Check for Expired Security Certificates
Most organizations need SSL certificates to keep information private on their websites and prevent unauthorized access. The IT department commonly sets up these certificates when first deploying a website.
Unfortunately, security breakdowns can occur when security certificates are allowed to expire. It is incumbent on IT staff to ensure that all certificates are current, so be sure to add an annual certificate review into IT policies and procedures.
Implement SSL/TLS Protocols and Keys
Transport layer security is a robust successor to SSL. Both security protocols encrypt data transfers between servers and devices. They also help authenticate user access.
SSL/TLS works with security certificates, but it is up to IT staff to set up the SSL/TLS public and private data access and encryption keys for each server, network resource and user so that only certain users (each with a private access key) can access network resources (which have public keys, because more than one person will use them).
Avoid Storing LAN Manager Hashes
On Windows machines, some organizations still use Microsoft LAN Manager hash algorithms to convert user passwords into two Data Encryption Standard keys for security purposes. These keys are then stored in Windows.
Unfortunately, LM hash protection is vulnerable to fast, brute-force attacks.

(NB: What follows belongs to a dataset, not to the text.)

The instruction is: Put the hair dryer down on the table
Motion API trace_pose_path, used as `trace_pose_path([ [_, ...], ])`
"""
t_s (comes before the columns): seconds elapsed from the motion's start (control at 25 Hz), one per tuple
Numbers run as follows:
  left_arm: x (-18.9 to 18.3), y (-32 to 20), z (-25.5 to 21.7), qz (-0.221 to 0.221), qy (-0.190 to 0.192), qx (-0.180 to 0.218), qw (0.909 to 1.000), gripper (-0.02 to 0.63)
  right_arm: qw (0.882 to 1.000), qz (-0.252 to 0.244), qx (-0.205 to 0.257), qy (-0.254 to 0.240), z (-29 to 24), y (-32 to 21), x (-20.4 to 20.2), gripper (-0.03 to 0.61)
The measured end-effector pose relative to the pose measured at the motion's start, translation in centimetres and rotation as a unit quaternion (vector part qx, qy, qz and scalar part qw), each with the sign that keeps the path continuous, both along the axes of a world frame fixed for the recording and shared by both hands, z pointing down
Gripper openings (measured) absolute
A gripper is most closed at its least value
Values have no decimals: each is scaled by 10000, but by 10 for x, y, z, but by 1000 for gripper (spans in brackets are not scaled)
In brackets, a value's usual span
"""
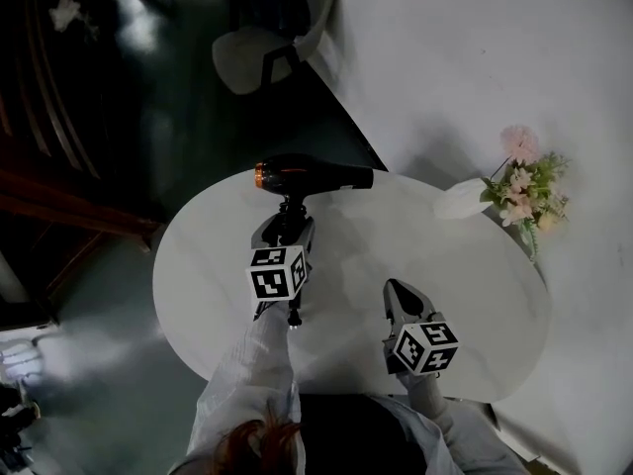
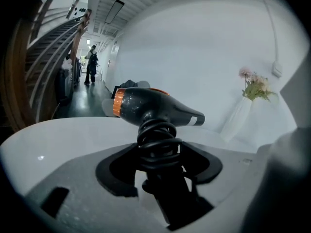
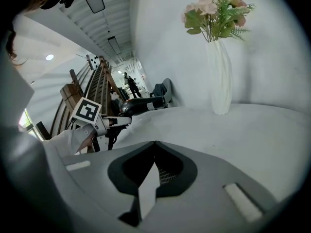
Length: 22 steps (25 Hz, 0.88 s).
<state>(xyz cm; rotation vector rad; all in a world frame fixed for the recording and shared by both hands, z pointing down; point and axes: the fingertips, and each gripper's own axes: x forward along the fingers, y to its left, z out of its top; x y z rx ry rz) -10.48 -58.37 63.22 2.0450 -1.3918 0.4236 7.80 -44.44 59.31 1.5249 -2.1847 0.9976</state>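
A black hair dryer (image 1: 312,176) with an orange ring at its back end is held over the far edge of the round white table (image 1: 346,255). My left gripper (image 1: 288,222) is shut on its handle, where the black cord is coiled. In the left gripper view the hair dryer (image 2: 146,106) stands with its barrel level, nozzle to the right, and the handle runs down between the jaws of the left gripper (image 2: 158,152). My right gripper (image 1: 397,291) hovers over the table's near right part, shut and empty. From the right gripper view the hair dryer (image 3: 141,106) shows at the far left.
A white vase (image 1: 460,198) of pink flowers (image 1: 524,186) stands at the table's right far edge, by the white wall. A grey chair (image 1: 267,38) stands beyond the table on the dark floor. A person (image 2: 91,64) stands far down the corridor, beside wooden stairs (image 2: 53,38).
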Motion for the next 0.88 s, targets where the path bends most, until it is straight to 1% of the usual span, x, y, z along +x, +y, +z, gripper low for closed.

You can guard against this by disabling the storage of LM hashes in Windows.
Consider Using Server Message Block Signing
Man-in-middle attacks occur when a bad actor inserts himself in the middle of a data transfer and pretends to be a legitimate participant so he can intercept valuable information.
If you are a Windows shop, you can reduce the risk of MITM by implementing Server Message Block protocol on Windows domain servers. SMB affects digital signing on the packet level of communications protocols, which makes it tougher for MITM attacks to break through.
Perform Regular Third-Party Security Audits
IT security audits used to be a luxury. Now, they should be an IT budget staple. You can never know enough about security or the next generation of risks, but security experts can help you stay informed and prepared.